民國77年退伍後第一次準備律師考試,時間匆促兼之心性不定,自是鎩羽而歸。78年1月,當年聯鼎轉赴理律任職的同仁相邀,赴理律短期支援他們一個國外併購的法律文件中譯工作。這時George電話又來了,他說Dolly說你要工作就來Baker啊!我說我只是打臨工,年中就要回家專心準備律師考試了,但是Dolly仍然堅持我去跟她談。我說要準備律師考試,她說你先來,要去準備考試時再留職停薪,她會先幫我爭取好,一定沒問題。這次的經歷讓我看到了一個鍥而不捨、不達目的絕不中止的Dolly,我說一旦做事就可能影響繼續準備律師考試的決心,她說你做到8月31日,9月1日以後就算你要繼續上班也不准;我說我的作息習慣晚睡晚起,希望能夠利用夜深人靜的時間才能專心唸書,她說我們上班不簽到、不打卡,工作做完就好,只要事先談定,就算你下午才開始上班也可,她還以Keye做為例子,告訴我他都是下午才來;我說一鼓作氣一直堅持到考試才能畢其功於一役,她說天天看書,沒到年底考試時你早就發瘋了,工作才是最好的調劑。不記得當時還提出了那些真的假的理由還是藉口,反正最終還是節節敗退,潰不成軍,78年4月1日就開始了我的第一段Baker之旅了。

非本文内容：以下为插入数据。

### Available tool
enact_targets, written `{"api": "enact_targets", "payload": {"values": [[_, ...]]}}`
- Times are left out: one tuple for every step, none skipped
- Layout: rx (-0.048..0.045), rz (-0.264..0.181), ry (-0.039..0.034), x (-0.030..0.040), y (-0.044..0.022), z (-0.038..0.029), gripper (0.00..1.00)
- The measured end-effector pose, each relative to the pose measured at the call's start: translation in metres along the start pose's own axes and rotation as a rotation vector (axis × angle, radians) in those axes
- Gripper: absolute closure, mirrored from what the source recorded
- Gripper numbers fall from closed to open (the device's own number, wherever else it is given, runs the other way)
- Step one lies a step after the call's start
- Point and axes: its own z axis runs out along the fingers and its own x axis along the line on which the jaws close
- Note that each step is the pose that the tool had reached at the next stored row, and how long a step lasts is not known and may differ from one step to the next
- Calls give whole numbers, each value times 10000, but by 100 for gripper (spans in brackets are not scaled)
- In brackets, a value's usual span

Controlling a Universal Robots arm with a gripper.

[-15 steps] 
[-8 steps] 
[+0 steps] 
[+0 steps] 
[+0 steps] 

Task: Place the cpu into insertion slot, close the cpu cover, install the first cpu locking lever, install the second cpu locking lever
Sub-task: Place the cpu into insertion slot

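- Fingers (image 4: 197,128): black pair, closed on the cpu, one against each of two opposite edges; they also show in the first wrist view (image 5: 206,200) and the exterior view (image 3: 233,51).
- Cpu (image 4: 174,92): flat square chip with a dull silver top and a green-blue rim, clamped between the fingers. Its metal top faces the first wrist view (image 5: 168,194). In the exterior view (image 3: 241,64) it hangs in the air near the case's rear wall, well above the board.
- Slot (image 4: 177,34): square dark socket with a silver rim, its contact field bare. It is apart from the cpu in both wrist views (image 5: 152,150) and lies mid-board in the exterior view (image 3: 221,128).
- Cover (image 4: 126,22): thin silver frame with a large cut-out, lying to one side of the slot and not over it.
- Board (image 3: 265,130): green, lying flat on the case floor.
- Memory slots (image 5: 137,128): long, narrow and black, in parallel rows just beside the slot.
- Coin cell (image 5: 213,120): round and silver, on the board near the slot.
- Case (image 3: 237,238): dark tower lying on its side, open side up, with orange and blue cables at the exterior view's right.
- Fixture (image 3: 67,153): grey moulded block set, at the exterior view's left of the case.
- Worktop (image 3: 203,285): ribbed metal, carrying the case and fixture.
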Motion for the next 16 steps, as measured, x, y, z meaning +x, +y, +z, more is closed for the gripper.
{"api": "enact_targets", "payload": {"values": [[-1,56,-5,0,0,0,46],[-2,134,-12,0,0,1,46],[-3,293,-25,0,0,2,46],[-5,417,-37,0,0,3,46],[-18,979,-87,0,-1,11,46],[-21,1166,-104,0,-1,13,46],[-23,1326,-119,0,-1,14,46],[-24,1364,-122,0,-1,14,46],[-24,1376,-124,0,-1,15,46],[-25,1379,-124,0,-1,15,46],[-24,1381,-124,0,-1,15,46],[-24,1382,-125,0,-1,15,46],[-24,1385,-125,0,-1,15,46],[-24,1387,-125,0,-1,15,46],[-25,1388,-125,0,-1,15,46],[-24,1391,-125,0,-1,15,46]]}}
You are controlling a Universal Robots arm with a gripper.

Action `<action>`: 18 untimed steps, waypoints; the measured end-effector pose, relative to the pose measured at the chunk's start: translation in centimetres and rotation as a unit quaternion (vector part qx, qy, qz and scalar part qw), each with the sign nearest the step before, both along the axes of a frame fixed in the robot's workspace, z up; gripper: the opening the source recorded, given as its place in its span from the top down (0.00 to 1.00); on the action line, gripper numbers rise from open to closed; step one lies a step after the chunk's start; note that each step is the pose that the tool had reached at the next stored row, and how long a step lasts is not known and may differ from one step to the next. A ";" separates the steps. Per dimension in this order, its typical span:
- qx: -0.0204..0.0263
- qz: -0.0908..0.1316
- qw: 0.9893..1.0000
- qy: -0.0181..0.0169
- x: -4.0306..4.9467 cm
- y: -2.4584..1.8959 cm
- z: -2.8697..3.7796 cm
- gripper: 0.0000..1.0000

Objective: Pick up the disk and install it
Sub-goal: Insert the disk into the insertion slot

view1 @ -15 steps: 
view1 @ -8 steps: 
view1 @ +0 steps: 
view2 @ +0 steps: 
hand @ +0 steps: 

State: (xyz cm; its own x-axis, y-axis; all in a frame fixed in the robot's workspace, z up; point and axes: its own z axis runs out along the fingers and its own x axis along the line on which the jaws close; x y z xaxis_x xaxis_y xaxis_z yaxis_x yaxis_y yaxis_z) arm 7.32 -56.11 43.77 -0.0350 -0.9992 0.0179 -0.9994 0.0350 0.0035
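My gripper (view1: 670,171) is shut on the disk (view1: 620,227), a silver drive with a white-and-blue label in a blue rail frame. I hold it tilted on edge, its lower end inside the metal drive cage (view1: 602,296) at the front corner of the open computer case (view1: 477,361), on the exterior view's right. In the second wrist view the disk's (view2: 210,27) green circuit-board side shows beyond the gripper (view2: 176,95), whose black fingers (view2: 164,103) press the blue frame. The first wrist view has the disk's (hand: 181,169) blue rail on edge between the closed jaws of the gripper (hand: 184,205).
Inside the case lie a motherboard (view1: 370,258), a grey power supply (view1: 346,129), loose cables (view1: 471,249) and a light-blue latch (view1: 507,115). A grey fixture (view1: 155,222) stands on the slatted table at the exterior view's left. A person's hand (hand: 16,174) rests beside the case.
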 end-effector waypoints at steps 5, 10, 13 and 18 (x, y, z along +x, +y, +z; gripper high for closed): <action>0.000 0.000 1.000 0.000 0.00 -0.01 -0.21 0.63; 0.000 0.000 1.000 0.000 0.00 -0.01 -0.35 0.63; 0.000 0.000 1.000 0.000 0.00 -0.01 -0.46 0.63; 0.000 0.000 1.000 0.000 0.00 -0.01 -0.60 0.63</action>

上班的第一天她請我早一點來,並承諾以後可以晚點再來。8:30走進辦公室,Dolly帶我去的第一個地方是電腦機房,當時用的還是王安系統,要先從主機開機,而後各工作站才能啟動與主機連線存取檔案。她要我早來的原因是要教我如何開主機,因為她說我們以後可能要在假日加班,最好學會如何開機,就可隨時來工作,不必受時間的限制了。那天還約好下班後去學關機。在介紹辦公室的路上,她教了我傳真機的熱感應紙捲要如何更換、影印機沒紙時要去哪裡找、文具有缺時去哪裡補充,就連總機叫便當的名片是藏在她的桌墊下的〝秘密〞都告訴了我。她說你這些都會了以後就可無往不利的獨立作業了。這是我人生第一場的「工欲善其事、必先利其器」的實戰體驗,也是我之後職涯養成的「凡是工作上要用到的軟硬體都要學會操作」的習慣由來。但是最最忘不了的是一個日理萬機的年輕大老闆,竟然願意親自教著一個第一天來上班的小助理的那份熱心,和那份神采飛揚得意的告訴你,她通通都會的俏皮神情。這些年來,除了當年要一個一個字敲的中文打字機外,我想我沒有愧對當年的恩師,我也通通都會耶!
Dolly因為高中就唸美國學校,之後大學及法學院都是在美國唸的,所以她的中文(尤其是文言文)在某些領域不是很強,但是總忘不了的是她一個一個字苦讀法律條文,並要我們解釋給她聽時那份認真,也忘不了很多時候她聽完後抱怨的說中文好難,為什麼不能改用易於瞭解的替代語詞的那份哀怨表情。不過Dolly從來沒被她不很熟悉的中文所擊敗,反而她讓我們成了她的眼和耳,然後她用她那聰慧的腦和流利的英文,一次又一次讓國外的客戶迅速及透徹瞭解了我們的法律和法院的判決。到現在都還記得很多次在看到她幫你改完後的memo心中那股「Yes! 這就是我要說的」痛快的感覺。時至今日,當Firm在大力推行「Fluency」時,我私心總以為Dolly早在20多年以前就是我們「Fluency」的典範了!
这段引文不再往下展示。